## Action item
Return the following entries exactly, word for word.

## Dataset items
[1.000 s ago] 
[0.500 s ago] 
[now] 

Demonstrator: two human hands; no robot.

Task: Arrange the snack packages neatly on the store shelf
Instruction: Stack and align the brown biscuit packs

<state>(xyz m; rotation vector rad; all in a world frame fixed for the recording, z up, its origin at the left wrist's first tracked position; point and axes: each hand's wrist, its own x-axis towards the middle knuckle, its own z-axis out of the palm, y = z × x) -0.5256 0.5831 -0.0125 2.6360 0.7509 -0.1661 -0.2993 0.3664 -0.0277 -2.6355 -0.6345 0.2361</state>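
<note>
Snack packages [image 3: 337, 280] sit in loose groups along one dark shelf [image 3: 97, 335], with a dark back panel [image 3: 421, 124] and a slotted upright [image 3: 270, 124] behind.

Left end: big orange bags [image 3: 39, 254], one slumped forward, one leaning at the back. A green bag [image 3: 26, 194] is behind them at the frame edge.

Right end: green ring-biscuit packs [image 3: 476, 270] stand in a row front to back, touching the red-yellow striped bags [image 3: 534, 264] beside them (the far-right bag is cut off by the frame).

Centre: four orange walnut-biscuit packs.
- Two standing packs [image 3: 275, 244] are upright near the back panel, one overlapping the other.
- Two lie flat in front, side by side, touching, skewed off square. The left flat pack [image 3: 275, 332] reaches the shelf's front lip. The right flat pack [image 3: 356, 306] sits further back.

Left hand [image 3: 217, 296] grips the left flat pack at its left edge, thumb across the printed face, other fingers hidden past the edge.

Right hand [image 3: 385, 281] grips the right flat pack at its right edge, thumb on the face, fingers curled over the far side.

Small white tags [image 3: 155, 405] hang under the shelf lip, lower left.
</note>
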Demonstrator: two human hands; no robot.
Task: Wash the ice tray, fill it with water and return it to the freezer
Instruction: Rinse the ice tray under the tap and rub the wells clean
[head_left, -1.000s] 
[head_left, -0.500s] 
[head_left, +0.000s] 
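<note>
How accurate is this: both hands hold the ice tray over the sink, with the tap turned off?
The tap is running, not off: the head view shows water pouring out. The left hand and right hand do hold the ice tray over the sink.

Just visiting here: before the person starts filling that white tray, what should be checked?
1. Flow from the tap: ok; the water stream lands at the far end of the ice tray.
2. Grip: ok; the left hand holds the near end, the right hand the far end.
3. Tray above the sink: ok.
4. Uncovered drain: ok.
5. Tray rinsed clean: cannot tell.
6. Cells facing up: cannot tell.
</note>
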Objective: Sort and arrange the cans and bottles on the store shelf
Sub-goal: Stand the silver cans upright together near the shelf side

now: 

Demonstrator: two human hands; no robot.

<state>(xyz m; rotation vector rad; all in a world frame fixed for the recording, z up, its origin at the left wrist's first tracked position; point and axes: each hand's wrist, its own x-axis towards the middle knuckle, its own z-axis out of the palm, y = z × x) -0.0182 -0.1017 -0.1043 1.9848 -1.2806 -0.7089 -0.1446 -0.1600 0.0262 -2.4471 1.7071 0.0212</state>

## The completed task
[1.000 s ago] 
[0.500 s ago] 
[now] 

Demonstrator: two human hands; no robot.

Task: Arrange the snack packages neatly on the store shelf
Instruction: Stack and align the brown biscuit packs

<state>(xyz m; rotation vector rad; all in a world frame fixed for the recording, z up, its origin at the left wrist's first tracked position; point and axes: each hand's wrist, its own x-axis towards the middle knuckle, its own z-axis out of the palm, y = z × x) -0.5256 0.5831 -0.0125 2.6360 0.7509 -0.1661 -0.2993 0.3664 -0.0277 -2.6355 -0.6345 0.2361</state>
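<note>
Snack packages [image 3: 337, 280] sit in loose groups along one dark shelf [image 3: 97, 335], with a dark back panel [image 3: 421, 124] and a slotted upright [image 3: 270, 124] behind.

Left end: big orange bags [image 3: 39, 254], one slumped forward, one leaning at the back. A green bag [image 3: 26, 194] is behind them at the frame edge.

Right end: green ring-biscuit packs [image 3: 476, 270] stand in a row front to back, touching the red-yellow striped bags [image 3: 534, 264] beside them (the far-right bag is cut off by the frame).

Centre: four orange walnut-biscuit packs.
- Two standing packs [image 3: 275, 244] are upright near the back panel, one overlapping the other.
- Two lie flat in front, side by side, touching, skewed off square. The left flat pack [image 3: 275, 332] reaches the shelf's front lip. The right flat pack [image 3: 356, 306] sits further back.

Left hand [image 3: 217, 296] grips the left flat pack at its left edge, thumb across the printed face, other fingers hidden past the edge.

Right hand [image 3: 385, 281] grips the right flat pack at its right edge, thumb on the face, fingers curled over the far side.

Small white tags [image 3: 155, 405] hang under the shelf lip, lower left.
</note>
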Demonstrator: two human hands; no robot.
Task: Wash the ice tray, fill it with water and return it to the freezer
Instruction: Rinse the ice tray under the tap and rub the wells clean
[head_left, -1.000s] 
[head_left, -0.500s] 
[head_left, +0.000s] 
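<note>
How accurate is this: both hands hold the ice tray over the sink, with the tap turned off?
The tap is running, not off: the head view shows water pouring out. The left hand and right hand do hold the ice tray over the sink.

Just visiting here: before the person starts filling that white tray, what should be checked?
1. Flow from the tap: ok; the water stream lands at the far end of the ice tray.
2. Grip: ok; the left hand holds the near end, the right hand the far end.
3. Tray above the sink: ok.
4. Uncovered drain: ok.
5. Tray rinsed clean: cannot tell.
6. Cells facing up: cannot tell.
</note>
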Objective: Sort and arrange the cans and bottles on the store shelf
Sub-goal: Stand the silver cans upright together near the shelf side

now: 

Demonstrator: two human hands; no robot.

<state>(xyz m; rotation vector rad; all in a world frame fixed for the recording, z up, its origin at the left wrist's first tracked position; point and axes: each hand's wrist, its own x-axis towards the middle knuckle, its own z-axis out of the palm, y = z × x) -0.0182 -0.1017 -0.1043 1.9848 -1.2806 -0.7089 -0.1446 -0.1600 0.0262 -2.4471 1.7071 0.0212</state>

No more work remains on this exercise.